Les victimes de l’accident mortel d’un avion JAL en 1985 pleurées à l’occasion de leur 38e anniversaire
Familles et amis ont commémoré samedi le 38e anniversaire de l’accident d’avion de Japan Airlines qui a tué 520 passagers et membres d’équipage dans l’accident d’un seul avion le plus meurtrier au monde.
Bravant la chaleur, les personnes en deuil ont gravi le sentier de montagne jusqu’au site de l’accident du Boeing 747 sur la crête d’Osutaka dans la préfecture de Gunma, au nord-ouest de Tokyo, où ils ont rendu hommage à un monument et à des pierres tombales pour leurs proches perdus.

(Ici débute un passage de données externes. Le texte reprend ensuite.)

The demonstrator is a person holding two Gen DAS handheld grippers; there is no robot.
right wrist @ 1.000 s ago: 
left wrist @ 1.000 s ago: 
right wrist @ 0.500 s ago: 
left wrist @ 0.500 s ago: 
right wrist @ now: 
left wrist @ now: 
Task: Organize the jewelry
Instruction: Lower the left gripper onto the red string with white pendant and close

Kuniko Miyajima, qui dirige une association de proches des victimes, a déclaré : « Nous partageons tous un désir de sécurité et de paix ». La femme de 76 ans, qui a perdu son fils de 9 ans, Ken, dans l’accident de 1985, a déclaré qu’elle espère transmettre les leçons tirées de la tragédie à la prochaine génération.
Yuji Akasaka, président de Japan Airlines Co., a également déposé des fleurs et offert ses prières au monument. Selon Japan Airlines, 206 personnes de 52 familles ont rejoint la randonnée dès 11h.
Parmi les randonneurs se trouvait également Kyoko Fukuda, 84 ans, qui a perdu son mari Takeshi, âgé de 56 ans. C’était sa première randonnée depuis 2019 car elle s’était abstenue de gravir le sentier pendant la pandémie de COVID-19.
À la pierre tombale de son défunt mari, elle a parlé de la naissance d’un arrière-petit-enfant et a dit : « Comme toujours, je vais très bien. »
Les limites de la pandémie de coronavirus imposées au nombre de participants en 2020 étant désormais levées, les proches des victimes doivent assister à une cérémonie commémorative en soirée au pied de la crête de la montagne dans le village d’Ueno. L’accident s’est produit à 18h56
Le 12 août 1985, un vol JAL 123 bondé en route de Tokyo à Osaka s’est écrasé environ 40 minutes après le décollage, ne laissant que quatre survivants parmi les 524 personnes à bord.
Kyu Sakamoto, un chanteur de 43 ans connu pour sa chanson à succès « Sukiyaki », était parmi les morts.
Beaucoup se rendaient dans leur ville natale pendant la saison des vacances d’été au Japon.
En 1987, une commission d’enquête du gouvernement japonais a conclu que l’accident avait été causé par des réparations inappropriées par Boeing Co. sur la cloison de pression arrière de l’avion, dont la rupture a fait sauter le stabilisateur vertical de l’engin et détruit ses systèmes hydrauliques.